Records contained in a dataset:
····················

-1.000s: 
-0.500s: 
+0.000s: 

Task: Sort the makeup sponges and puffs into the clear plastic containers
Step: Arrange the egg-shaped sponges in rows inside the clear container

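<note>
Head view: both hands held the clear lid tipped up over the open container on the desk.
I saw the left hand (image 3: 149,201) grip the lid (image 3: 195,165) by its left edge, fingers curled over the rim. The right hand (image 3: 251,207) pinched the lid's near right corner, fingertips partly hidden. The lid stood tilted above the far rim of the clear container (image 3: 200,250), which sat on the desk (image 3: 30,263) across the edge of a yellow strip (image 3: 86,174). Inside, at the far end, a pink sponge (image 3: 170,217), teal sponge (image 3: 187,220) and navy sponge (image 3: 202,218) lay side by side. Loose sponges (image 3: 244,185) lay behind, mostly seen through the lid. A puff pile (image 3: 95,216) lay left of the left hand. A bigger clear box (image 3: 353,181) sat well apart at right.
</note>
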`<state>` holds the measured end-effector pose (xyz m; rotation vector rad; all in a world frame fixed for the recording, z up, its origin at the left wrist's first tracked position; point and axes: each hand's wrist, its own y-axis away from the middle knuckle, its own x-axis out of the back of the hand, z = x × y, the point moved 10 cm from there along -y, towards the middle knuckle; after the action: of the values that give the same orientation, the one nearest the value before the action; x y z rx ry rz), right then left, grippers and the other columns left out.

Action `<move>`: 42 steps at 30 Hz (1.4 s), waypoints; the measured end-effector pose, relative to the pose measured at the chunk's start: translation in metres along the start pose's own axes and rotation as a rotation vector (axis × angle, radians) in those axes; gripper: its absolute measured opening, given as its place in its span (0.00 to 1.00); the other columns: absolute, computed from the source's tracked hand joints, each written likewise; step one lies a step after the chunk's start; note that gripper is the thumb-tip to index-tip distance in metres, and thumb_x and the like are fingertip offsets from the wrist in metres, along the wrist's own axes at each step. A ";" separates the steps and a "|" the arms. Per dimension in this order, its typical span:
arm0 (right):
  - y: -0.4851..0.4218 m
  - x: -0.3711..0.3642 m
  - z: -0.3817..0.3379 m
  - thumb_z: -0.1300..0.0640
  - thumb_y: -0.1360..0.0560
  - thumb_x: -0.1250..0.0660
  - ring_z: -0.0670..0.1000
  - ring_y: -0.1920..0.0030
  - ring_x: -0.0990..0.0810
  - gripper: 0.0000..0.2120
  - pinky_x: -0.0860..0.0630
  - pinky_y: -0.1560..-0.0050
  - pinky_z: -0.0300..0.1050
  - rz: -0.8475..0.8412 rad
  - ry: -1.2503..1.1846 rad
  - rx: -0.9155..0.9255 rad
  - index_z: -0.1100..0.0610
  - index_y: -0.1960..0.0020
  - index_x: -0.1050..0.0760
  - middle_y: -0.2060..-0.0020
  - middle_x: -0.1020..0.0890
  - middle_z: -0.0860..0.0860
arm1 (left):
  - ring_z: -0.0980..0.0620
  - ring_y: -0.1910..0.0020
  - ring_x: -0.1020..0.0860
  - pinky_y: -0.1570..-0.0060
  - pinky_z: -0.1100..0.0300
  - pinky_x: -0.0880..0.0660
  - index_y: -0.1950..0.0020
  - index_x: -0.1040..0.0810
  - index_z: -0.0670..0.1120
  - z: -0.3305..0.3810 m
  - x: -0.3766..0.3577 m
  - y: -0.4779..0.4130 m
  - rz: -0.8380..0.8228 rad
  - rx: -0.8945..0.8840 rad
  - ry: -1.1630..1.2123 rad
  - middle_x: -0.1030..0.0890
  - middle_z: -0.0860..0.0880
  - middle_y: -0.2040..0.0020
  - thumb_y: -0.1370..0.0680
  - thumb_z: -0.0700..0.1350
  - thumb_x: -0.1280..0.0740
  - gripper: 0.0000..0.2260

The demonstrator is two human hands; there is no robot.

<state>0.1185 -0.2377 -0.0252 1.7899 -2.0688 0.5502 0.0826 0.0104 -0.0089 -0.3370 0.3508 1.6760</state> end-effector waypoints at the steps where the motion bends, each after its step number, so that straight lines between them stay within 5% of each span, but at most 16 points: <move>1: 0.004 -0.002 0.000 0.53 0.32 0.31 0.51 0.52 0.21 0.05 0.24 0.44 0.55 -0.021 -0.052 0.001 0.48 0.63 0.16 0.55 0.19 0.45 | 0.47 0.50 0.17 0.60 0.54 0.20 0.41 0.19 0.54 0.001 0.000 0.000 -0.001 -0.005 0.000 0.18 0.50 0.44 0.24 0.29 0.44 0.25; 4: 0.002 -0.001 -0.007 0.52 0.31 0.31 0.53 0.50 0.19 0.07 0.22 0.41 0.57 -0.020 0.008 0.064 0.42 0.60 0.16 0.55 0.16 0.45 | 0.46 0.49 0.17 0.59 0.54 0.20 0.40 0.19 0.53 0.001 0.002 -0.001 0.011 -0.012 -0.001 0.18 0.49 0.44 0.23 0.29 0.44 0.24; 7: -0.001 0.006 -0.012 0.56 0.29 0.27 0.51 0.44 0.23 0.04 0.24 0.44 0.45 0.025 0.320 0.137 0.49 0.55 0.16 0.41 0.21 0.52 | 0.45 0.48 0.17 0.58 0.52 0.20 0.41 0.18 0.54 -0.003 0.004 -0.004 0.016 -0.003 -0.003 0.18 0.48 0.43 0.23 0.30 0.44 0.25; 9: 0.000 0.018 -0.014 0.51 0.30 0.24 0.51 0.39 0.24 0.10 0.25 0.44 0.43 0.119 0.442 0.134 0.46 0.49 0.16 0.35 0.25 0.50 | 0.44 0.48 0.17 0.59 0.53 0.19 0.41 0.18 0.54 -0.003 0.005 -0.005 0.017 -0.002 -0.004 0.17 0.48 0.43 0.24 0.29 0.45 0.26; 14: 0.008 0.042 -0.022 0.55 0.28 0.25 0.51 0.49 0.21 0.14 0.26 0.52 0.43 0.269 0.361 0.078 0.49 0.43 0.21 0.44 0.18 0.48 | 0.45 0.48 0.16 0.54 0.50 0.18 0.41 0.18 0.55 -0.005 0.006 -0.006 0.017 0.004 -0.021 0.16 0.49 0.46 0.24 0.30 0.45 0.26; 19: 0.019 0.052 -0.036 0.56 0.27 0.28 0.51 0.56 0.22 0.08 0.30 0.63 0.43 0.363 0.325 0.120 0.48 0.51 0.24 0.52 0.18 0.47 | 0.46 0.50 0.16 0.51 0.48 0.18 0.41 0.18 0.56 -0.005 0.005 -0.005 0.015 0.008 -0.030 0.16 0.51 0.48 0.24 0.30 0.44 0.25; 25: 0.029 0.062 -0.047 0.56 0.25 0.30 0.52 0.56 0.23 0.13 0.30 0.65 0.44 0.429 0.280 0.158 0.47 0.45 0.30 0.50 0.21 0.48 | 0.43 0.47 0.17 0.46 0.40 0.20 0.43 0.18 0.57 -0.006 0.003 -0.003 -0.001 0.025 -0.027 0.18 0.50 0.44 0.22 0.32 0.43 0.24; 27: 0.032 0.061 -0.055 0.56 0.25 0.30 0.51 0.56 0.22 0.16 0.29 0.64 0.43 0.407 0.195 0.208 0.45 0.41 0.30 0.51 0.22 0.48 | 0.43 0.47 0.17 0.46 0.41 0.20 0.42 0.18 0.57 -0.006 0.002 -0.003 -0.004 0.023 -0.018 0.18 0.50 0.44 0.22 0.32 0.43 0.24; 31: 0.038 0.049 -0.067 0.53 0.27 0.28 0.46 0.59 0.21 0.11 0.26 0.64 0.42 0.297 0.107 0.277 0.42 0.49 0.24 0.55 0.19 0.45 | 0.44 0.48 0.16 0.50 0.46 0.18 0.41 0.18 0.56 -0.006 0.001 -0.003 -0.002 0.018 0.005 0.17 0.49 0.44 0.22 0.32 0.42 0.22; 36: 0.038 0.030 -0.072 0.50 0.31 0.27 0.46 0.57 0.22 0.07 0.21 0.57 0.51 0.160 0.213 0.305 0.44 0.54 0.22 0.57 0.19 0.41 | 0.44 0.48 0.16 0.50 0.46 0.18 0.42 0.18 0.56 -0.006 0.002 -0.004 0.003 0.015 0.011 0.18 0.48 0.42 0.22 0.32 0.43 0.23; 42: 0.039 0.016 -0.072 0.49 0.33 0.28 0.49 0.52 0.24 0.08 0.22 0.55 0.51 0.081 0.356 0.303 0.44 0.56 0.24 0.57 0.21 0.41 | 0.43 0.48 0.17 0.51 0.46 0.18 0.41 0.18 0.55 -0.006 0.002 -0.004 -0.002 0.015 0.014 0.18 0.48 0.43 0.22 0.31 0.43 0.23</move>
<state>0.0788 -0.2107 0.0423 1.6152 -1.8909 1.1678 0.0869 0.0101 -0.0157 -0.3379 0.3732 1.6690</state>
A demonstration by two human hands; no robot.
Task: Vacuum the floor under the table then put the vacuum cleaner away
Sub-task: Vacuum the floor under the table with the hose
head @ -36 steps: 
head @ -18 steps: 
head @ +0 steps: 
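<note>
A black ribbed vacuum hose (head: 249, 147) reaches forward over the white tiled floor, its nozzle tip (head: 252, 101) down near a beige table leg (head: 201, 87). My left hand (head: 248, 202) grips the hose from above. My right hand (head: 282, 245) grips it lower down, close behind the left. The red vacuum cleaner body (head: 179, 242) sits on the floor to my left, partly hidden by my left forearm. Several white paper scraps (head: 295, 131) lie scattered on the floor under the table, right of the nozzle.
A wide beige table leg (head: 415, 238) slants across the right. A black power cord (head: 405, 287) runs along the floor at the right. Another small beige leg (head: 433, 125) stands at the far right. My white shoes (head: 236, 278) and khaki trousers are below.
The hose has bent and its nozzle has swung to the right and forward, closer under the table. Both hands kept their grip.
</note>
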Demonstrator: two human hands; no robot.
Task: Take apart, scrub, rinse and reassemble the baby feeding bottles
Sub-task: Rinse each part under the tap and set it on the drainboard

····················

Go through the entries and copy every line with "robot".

The demonstrator is two human hands; there is no robot.
A demonstration by two human hands; no robot.
Demonstrator: two human hands; no robot.

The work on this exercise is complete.